§ TASK DESCRIPTION:
Find the line below that contains "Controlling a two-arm". Transcribe it and every line after it exactly, adding nothing.

§ MATERIAL PROVIDED:
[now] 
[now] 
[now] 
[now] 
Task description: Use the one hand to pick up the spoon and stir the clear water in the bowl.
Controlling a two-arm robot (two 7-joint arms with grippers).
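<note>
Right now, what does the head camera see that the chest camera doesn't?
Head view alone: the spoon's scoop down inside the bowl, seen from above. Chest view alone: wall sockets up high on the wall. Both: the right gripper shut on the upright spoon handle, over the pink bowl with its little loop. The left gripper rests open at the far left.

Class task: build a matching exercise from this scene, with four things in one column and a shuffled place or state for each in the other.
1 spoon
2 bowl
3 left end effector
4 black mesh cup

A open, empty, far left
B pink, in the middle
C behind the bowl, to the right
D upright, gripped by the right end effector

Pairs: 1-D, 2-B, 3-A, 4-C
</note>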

§ YOUR RESPONSE:
Controlling a two-arm robot (two 7-joint arms with grippers).
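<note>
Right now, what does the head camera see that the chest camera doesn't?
Head view alone: the spoon's scoop down inside the bowl, seen from above. Chest view alone: wall sockets up high on the wall. Both: the right gripper shut on the upright spoon handle, over the pink bowl with its little loop. The left gripper rests open at the far left.

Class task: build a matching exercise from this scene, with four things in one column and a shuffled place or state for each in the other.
1 spoon
2 bowl
3 left end effector
4 black mesh cup

A open, empty, far left
B pink, in the middle
C behind the bowl, to the right
D upright, gripped by the right end effector

Pairs: 1-D, 2-B, 3-A, 4-C
</note>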

That finishes the output.